Try it
In full and unchanged, set down the entries that follow, with no images.

Input data
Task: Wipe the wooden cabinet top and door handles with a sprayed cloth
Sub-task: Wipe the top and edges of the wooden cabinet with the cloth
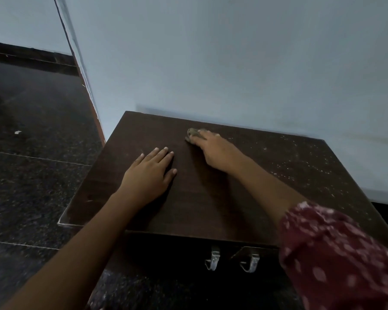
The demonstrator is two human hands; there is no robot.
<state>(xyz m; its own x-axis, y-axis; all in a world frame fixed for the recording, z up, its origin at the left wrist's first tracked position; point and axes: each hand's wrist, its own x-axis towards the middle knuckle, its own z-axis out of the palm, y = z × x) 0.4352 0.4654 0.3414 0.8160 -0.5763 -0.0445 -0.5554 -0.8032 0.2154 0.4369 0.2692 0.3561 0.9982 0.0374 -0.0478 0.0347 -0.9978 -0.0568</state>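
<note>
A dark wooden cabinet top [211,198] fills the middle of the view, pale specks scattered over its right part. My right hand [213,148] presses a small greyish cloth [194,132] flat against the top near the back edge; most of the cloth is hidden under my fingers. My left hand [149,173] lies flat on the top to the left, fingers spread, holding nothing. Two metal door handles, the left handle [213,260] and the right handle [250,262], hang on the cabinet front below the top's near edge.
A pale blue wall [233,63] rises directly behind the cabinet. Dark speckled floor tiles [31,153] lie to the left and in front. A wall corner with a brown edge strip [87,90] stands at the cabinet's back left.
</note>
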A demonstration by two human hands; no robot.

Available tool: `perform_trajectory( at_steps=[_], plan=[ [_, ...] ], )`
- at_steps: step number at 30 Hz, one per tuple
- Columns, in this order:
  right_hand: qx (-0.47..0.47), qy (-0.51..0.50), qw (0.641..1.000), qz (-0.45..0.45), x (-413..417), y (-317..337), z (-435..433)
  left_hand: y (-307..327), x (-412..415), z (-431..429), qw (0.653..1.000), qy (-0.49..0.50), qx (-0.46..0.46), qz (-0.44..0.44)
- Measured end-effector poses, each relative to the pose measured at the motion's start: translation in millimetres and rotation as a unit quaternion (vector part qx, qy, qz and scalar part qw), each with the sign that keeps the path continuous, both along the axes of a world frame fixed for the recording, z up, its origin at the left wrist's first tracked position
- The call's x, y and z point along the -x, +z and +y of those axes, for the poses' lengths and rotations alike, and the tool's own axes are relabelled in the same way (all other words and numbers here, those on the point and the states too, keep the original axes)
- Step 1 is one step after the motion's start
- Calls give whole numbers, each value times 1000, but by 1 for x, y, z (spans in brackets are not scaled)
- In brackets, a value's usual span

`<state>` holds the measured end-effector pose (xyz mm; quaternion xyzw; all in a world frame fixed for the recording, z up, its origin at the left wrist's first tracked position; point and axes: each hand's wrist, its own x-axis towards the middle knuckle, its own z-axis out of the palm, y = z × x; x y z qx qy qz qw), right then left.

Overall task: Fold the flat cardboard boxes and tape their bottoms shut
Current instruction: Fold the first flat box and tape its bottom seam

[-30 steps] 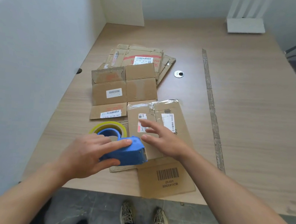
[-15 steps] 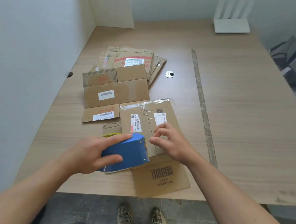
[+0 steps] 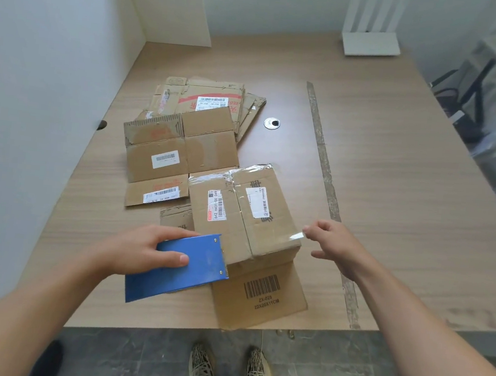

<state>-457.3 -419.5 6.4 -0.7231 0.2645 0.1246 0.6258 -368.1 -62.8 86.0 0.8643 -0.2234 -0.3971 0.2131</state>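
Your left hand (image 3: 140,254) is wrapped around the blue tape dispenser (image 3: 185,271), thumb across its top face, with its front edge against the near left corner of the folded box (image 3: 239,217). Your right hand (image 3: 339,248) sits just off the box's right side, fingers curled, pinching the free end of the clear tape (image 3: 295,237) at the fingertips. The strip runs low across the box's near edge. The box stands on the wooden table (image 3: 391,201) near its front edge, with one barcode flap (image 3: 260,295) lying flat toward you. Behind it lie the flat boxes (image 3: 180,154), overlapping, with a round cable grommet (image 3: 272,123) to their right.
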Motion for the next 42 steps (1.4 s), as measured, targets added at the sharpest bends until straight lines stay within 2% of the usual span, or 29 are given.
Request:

Task result
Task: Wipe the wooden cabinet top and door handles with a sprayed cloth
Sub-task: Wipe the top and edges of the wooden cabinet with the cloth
The demonstrator is two human hands; there is no robot.
<state>(xyz m; its own x-axis, y-axis; all in a world frame fixed for the recording, z up, its origin at the left wrist's first tracked position; point and axes: each hand's wrist, its own x-axis towards the middle knuckle, its own z-axis out of the palm, y = z × x) 0.4352 0.4654 0.3414 0.8160 -0.5763 -0.0445 -0.5554 -0.8032 0.2154 0.4369 0.2692 0.3561 0.9982 0.0374 -0.0478 0.0347 -0.9978 -0.0568</state>
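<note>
A dark wooden cabinet top [211,198] fills the middle of the view, pale specks scattered over its right part. My right hand [213,148] presses a small greyish cloth [194,132] flat against the top near the back edge; most of the cloth is hidden under my fingers. My left hand [149,173] lies flat on the top to the left, fingers spread, holding nothing. Two metal door handles, the left handle [213,260] and the right handle [250,262], hang on the cabinet front below the top's near edge.
A pale blue wall [233,63] rises directly behind the cabinet. Dark speckled floor tiles [31,153] lie to the left and in front. A wall corner with a brown edge strip [87,90] stands at the cabinet's back left.
</note>
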A demonstration by two human hands; no robot.

Available tool: `perform_trajectory( at_steps=[_], plan=[ [_, ...] ], )`
- at_steps: step number at 30 Hz, one per tuple
- Columns, in this order:
  right_hand: qx (-0.47..0.47), qy (-0.51..0.50), qw (0.641..1.000), qz (-0.45..0.45), x (-413..417), y (-317..337), z (-435..433)
  left_hand: y (-307..327), x (-412..415), z (-431..429), qw (0.653..1.000), qy (-0.49..0.50), qx (-0.46..0.46), qz (-0.44..0.44)
- Measured end-effector poses, each relative to the pose measured at the motion's start: translation in millimetres and rotation as a unit quaternion (vector part qx, qy, qz and scalar part qw), each with the sign that keeps the path continuous, both along the axes of a world frame fixed for the recording, z up, its origin at the left wrist's first tracked position
- The call's x, y and z point along the -x, +z and +y of those axes, for the poses' lengths and rotations alike, and the tool's own axes are relabelled in the same way (all other words and numbers here, those on the point and the states too, keep the original axes)
- Step 1 is one step after the motion's start
- Calls give whole numbers, each value times 1000, but by 1 for x, y, z (spans in brackets are not scaled)
- In brackets, a value's usual span

`<state>` holds the measured end-effector pose (xyz mm; quaternion xyzw; all in a world frame fixed for the recording, z up, its origin at the left wrist's first tracked position; point and axes: each hand's wrist, its own x-axis towards the middle knuckle, its own z-axis out of the palm, y = z × x; x y z qx qy qz qw), right then left.

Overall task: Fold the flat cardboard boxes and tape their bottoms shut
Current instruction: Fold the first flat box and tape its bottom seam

[-30 steps] 
[-15 steps] 
[+0 steps] 

<state>-457.3 -419.5 6.4 -0.7231 0.2645 0.1246 0.6258 -368.1 -62.8 86.0 0.8643 -0.2234 -0.3971 0.2131</state>
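Your left hand (image 3: 140,254) is wrapped around the blue tape dispenser (image 3: 185,271), thumb across its top face, with its front edge against the near left corner of the folded box (image 3: 239,217). Your right hand (image 3: 339,248) sits just off the box's right side, fingers curled, pinching the free end of the clear tape (image 3: 295,237) at the fingertips. The strip runs low across the box's near edge. The box stands on the wooden table (image 3: 391,201) near its front edge, with one barcode flap (image 3: 260,295) lying flat toward you. Behind it lie the flat boxes (image 3: 180,154), overlapping, with a round cable grommet (image 3: 272,123) to their right.
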Motion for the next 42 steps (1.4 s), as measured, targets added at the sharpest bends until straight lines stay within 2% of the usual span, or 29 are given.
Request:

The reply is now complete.